With chronic stress, our neurotransmitters are also affected. You may have heard of neurotransmitters such as dopamine and serotonin that play a role in mood, energy and motivation, as well as pain. It turns out that chronic stress affects signaling involving dopamine and serotonin in a way that can lead to increased pain perception. Stress can also alter the effects of endorphins that our bodies make. Endorphins are peptides or proteins that the body makes that have an effect on how we perceive pain in our bodies. Some studies show that chronic stress can actually decrease our body's ability to use these endorphins properly, resulting in an increased perception of pain. Yet another part of the stress response involves increases in a hormone called cortisol; when cortisol goes up, this can result in more inflammation and pain.
Now that we’ve talked about some of the effects of chronic stress on our pain pathways in general, let’s look specifically at a few of the most common chronic pain conditions.
Stress and Migraine:
One common chronic pain condition that can be worsened by stress is migraine. In fact, migraine sufferers often list stress as a common trigger for attacks. There is evidence that stress can trigger migraines in those predisposed to this condition, and can also contribute to the condition becoming more chronic. While stress can be a trigger for migraine, the pain and suffering from this condition can contribute to stress. It can become cyclical, and any interruption to the cycle can be helpful.
Stress and Chronic Low Back Pain:
Chronic low back pain is another common chronic pain condition. There is evidence that stress can play a role in the development of low back pain and its persistence. One study looking at the relationship of stress and later onset of back pain found that psychological distress earlier in life doubled the risk of low back pain several years later. Another study concluded that psychological stress may play a role in the evolution of acute back pain into chronic back pain.

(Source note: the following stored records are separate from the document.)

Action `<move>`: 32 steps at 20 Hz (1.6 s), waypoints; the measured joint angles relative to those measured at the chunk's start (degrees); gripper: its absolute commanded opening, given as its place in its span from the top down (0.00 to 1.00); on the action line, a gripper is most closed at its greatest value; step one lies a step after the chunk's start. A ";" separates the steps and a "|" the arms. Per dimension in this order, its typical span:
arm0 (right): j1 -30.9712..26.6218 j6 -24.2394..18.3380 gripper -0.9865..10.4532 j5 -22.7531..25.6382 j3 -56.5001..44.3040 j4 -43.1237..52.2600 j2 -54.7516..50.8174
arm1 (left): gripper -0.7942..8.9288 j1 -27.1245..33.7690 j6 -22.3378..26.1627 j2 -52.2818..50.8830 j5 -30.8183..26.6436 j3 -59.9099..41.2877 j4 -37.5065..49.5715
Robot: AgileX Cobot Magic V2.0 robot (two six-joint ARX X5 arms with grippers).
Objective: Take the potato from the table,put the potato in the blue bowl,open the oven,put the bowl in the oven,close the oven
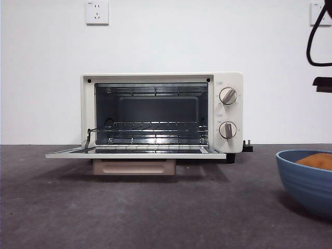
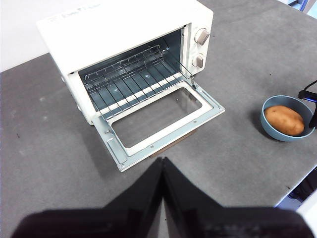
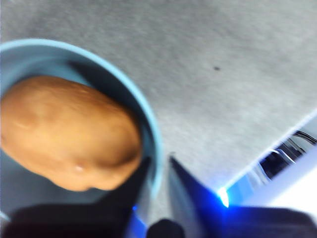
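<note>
The cream oven (image 1: 228, 111) stands open on the table (image 1: 155, 212), its glass door (image 1: 135, 154) folded flat and the wire rack (image 1: 155, 127) bare. The same oven (image 2: 114, 25) shows in the left wrist view. At the right sits the blue bowl (image 1: 306, 181) with the potato (image 1: 317, 161) inside. My right gripper (image 3: 158, 163) straddles the bowl's rim (image 3: 151, 129), one jaw inside by the potato (image 3: 69, 134), one outside, closed narrowly on the rim. My left gripper (image 2: 162, 161) is shut and holds nothing, hovering above the table in front of the door (image 2: 208, 111).
A wall with sockets (image 1: 97, 11) rises behind the oven. The table's edge (image 2: 297, 186) runs close to the bowl (image 2: 285, 139), with floor and cables beyond. Bare grey table lies between the door and the bowl.
</note>
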 measured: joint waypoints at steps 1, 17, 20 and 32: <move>-0.02 -0.24 0.93 0.04 -0.02 0.66 0.26 | 0.92 0.00 0.00 0.00 0.00 0.00 -0.04; 0.00 -2.82 0.93 -4.22 17.64 -0.70 2.69 | 0.92 0.00 0.52 -0.04 -0.02 0.00 -1.38; 0.63 -6.32 0.93 -4.28 25.33 -4.83 8.90 | 0.92 0.00 0.94 -0.04 -0.02 0.00 -1.38; 3.91 -4.90 0.93 -1.73 43.56 0.63 31.43 | 0.92 0.00 1.03 -0.37 -0.02 0.00 -2.16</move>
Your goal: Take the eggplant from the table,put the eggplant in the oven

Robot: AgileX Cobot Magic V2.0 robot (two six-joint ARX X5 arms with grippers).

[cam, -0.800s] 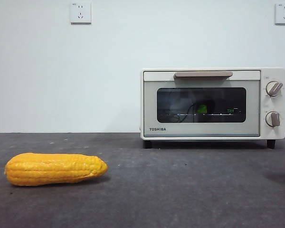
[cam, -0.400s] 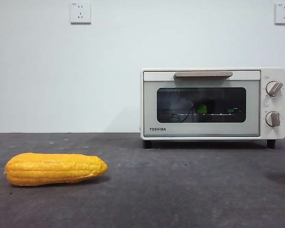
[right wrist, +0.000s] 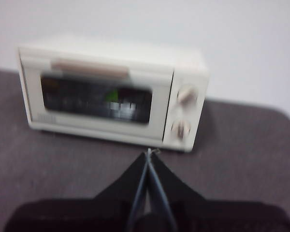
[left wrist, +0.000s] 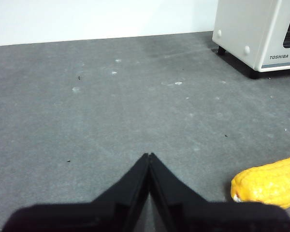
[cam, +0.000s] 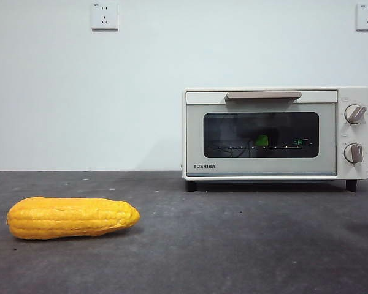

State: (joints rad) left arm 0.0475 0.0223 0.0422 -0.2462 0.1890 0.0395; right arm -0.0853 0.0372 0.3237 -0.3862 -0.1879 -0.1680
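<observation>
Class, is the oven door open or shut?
Shut: the oven door stands flush against its front, handle on top, something green behind the glass.

the light was even, soft and bright on the white wall [cam: 147,92]. the corn [cam: 72,217] and the oven [cam: 276,133] cast faint shadows on the grey table [cam: 233,245]. front and left wrist views were sharp. the right wrist view was blurred throughout, the oven [right wrist: 111,92] smeared, its glass door showing pale reflections.
</observation>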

Solutions to Chronic Stress: Modulating the Impact of Stress on Chronic Pain:
Because of the association between stress and chronic pain, stress reduction techniques make sense as part of any approach for a chronic pain condition. These types of therapies can include breathing techniques, relaxation therapy, cognitive behavioral therapy and hypnotherapy, among others. Overall, the goal with any of these techniques is to intentionally activate the parasympathetic “rest and digest” state of our nervous system, which can modulate the impacts of stress.
Here’s a summary of some resources to consider to modulate the stress response:
Heart Rate Variability Biofeedback [link to our resources on HRV biofeedback/app when available]
Cognitive behavioral therapy (CBT): you can search for a practitioner that offers CBT through this directory
Yoga, tai chi
Conclusions: Stress and Chronic Pain:
What does all of this mean? Pain is complex and a multi-pronged approach taking into account all of the different factors that can affect someone's symptoms is important. It is especially important to identify any modifiable factors over which we have control. Recognizing the role of chronic stress and its effects on chronic pain gives us insight into a modifiable factor that can help improve quality of life.